In the late 1970s, an anthropological study set out to get to grips with a problem that would be familiar in most offices: why do so many people struggle with technology? Observing office workers in their natural environment, the study watched them grappling with photocopiers, fax machines and early desktop computers and then compared and contrasted their approach with that of the designers and engineers who’d made them.
Unsurprisingly, at least in hindsight, the way ordinary people approached tech was vastly different to the way engineers supposed they should. Whilst engineers tended to think in terms of logical sequential processes, with an instruction manual to hand, ordinary people just didn’t think that way. They neverreached for the instruction manual; instead, they learned as they went, asking colleagues task by task, switching it off and on again, copying the ‘tricks’ that worked.
The conclusion was that tech companies should never let engineers design machines by themselves, let alone write instruction manuals. If they wanted their products to be better understood by consumers, they needed to develop empathy for mind-sets that were different from their own or hire non-engineers. The research had an impact across the technology industry and gave rise to the ubiquitous 1980s buzzword ‘user-friendly’.
Forty years on, there is a new wave of tech companies whose employees might benefit from this call for empathy; this time, not to improve their products, but to improve the way those products are presented to customers.
The technology start-up’s pitch is familiar and, having worked with many start-ups at Snap, we’ve heard a few. It begins with the assertion that they are 'the Uber of' their category, and continues with an impressive array of tech, their platform, algorithms, data sets, and UX, that will deliver this ‘uber-fication’. In an era when technology seems to be the secret recipe of tremendous success, it’s perhaps no wonder that this is their focus.

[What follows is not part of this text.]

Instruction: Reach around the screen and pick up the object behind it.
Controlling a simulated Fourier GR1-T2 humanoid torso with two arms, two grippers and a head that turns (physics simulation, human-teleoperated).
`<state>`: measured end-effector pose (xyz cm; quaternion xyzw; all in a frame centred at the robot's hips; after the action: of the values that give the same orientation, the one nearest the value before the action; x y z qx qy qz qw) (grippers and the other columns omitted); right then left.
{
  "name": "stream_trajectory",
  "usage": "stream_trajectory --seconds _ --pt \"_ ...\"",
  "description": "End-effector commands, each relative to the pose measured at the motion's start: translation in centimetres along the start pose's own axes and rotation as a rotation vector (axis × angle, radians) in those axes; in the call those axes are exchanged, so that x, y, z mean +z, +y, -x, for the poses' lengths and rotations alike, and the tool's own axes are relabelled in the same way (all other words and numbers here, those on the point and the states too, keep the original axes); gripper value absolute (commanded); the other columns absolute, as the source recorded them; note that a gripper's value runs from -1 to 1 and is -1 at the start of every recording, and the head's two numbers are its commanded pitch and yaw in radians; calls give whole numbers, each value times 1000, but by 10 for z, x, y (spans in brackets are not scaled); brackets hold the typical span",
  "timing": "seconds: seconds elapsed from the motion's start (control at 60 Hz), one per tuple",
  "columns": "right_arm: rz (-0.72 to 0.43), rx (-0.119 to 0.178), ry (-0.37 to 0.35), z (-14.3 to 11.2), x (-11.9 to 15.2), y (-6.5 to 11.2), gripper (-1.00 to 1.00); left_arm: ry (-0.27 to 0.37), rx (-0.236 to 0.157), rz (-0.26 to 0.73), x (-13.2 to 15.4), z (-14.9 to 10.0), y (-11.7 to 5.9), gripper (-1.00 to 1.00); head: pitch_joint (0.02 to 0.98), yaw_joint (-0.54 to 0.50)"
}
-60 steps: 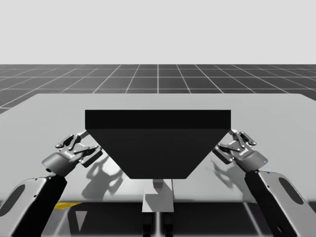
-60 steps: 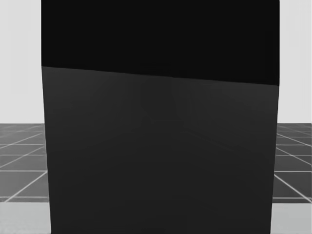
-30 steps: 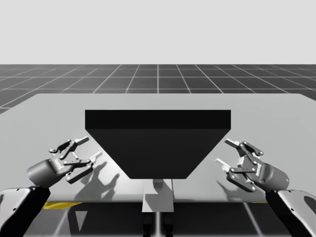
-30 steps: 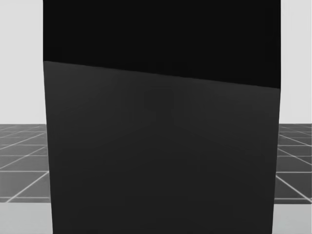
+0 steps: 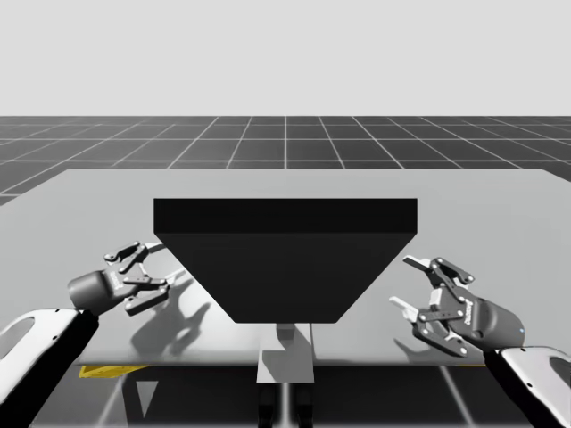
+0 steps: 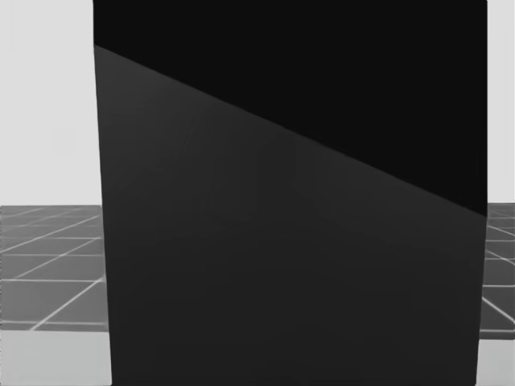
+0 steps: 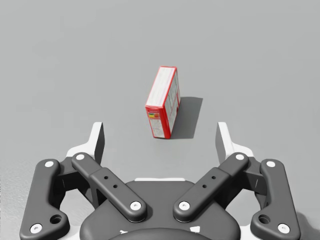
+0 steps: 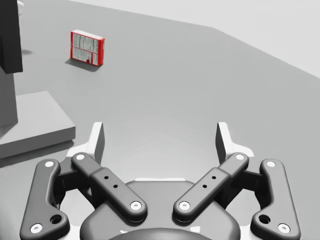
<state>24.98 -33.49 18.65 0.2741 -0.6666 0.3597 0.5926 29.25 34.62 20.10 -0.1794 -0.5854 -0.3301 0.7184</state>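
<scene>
Left gripper point(image 5: 150, 270) hovers just above the table point(image 5: 80, 201) beside the left edge of the dark screen point(image 5: 285, 259), its two fingers spread wide with nothing between them. From the left wrist view that gripper point(image 7: 160, 142) points straight at a red box point(image 7: 162, 102), which stands upright on the grey surface just ahead of the fingertips and in line with the gap between them, apart from both fingers; its narrow side faces the gripper and its shadow falls to one side. On the other side of the screen, the right gripper point(image 5: 412, 283) hangs near the table's front edge, also spread wide and holding nothing. Seen from the right wrist, this gripper point(image 8: 160, 140) has bare table ahead of it, while the red box point(image 8: 87, 48) sits well ahead and off to the side, a broad face turned this way, not far from the screen's dark edge point(image 8: 9, 45). A flat grey base point(image 8: 37, 125) lies at the foot of the screen. From the head, the screen point(image 6: 290, 241) blocks nearly everything.
</scene>
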Motion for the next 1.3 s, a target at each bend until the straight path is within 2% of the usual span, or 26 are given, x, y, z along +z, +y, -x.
stream_trajectory --seconds 0.017,0.267,0.467,0.817,1.033,1.05,1.067,1.083,1.1,1.117,1.15,1.3 --pt "-72 -3 -4 -2 -6 9 -1000 11 11 21 -20 7 16 -1000 117 56" --pt "-98 9 -10 -4 -8 14 -1000 62 -18 43 -63 16 29 -1000 119 53" --pt "-113 17 -6 -4 -9 18 -1000 88 -34 74 -93 18 31 -1000 120 45" --pt "-131 23 -1 -5 -9 22 -1000 105 -9 130 -129 33 26 -1000 126 35" --pt "-133 31 3 -6 -10 24 -1000 112 -2 162 -137 39 17 -1000 128 32" --pt "-133 32 3 -6 -10 24 -1000 114 -5 159 -137 39 17 -915 128 32" --pt "-133 32 3 -6 -10 24 -1000 115 -6 157 -136 40 16 -648 128 32" --pt "-133 32 2 -6 -10 24 -1000 115 -6 157 -136 40 16 -537 128 32" --pt "-134 31 2 -6 -10 24 -1000 117 -9 161 -135 41 15 -247 128 32" --pt "-134 31 1 -6 -10 24 -1000 116 -6 161 -134 42 15 753 128 33" --pt "-133 31 1 -6 -10 24 -1000 116 -5 160 -132 43 15 935 128 33" --pt "-131 30 2 -6 -10 24 -1000 117 0 148 -121 47 15 1000 126 33"
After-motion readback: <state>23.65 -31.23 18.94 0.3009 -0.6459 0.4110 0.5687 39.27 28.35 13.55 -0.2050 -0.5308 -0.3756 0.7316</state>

But whether their category is finance, transport, mattresses or dog-walking, they make the same mistake as their 1970s predecessors in substituting technology for empathy. They believe that their product is their tech, and leave little room for thinking about how ordinary people will perceive or make sense of their product.
As we remind our clients, however, even Uber’s disruption came not from their tech but from an empathetic understanding of the people who would use it. The technology that, upon opening the app, presents you with a swarm of promisingly taxi- shaped vehicles circling nearby, was revolutionary at launch. But the problem they knew they were solving was as old as taxis themselves: they understood the frustration of waving hands at passing taxis and standing in the rain waiting for a ride that doesn’t arrive. Indeed, all their tech, from their payment systems to their driver ratings, is rooted in an understanding of customers.
Two clients of ours, whilst both relative newcomers to their categories, have avoided the mistake of believing that their disruption comes solely from their technology.
Purplebricks have a wealth of national customer data that affords them vastly superior insight to that of their mostly localised competitors. The efficiencies of their online platform allow them to streamline the more turgid parts of the home-moving process and their deployment of ‘proptech’ puts them at the forefront of customer experience. But rather than drinking the technology Kool-Aid, they advertise their product in very simple terms their customers understand: a less expensive way of getting the same service.
In a similar vein, Vitality’s disruptive approach to health and life insurance is rooted in a data-driven model and underpinned by lifestyle and fitness tech. But the way they present it demonstrates great customer empathy: insurance that keeps you well rather than waits for you to get sick.
If such product presentation sounds reductive, that’s because it is. Human beings are simple creatures, cognitive misers biologically programmed to expend as little energy on thinking as they can get away with. So, appealing to simple, enduring needs and truths is critical.
This is something the advertising industry understands well. Empathy is our primary skill. In spite of our industry-wide emphasis on creative originality, actually, the best examples of our craft contain an inherent understanding of how ordinary people will perceive and interpret the product, regardless of whether the product is baked beans or bitcoin.
Just as the workplace anthropologists of the 1970s saw little empathy in those who designed office technology, today we see increasing numbers of startups losing sight of how ordinary people see and use their brands. As they look to technology to deliver the disruption they’ve promised their investors, our task is to steer them back towards empathy and people. Because, however impressive the platform, data or machine learning that underpins their brand, it will disappear noiselessly if ordinary people can’t relate to it, warm to it, and see a place for it within their already-crowded lives.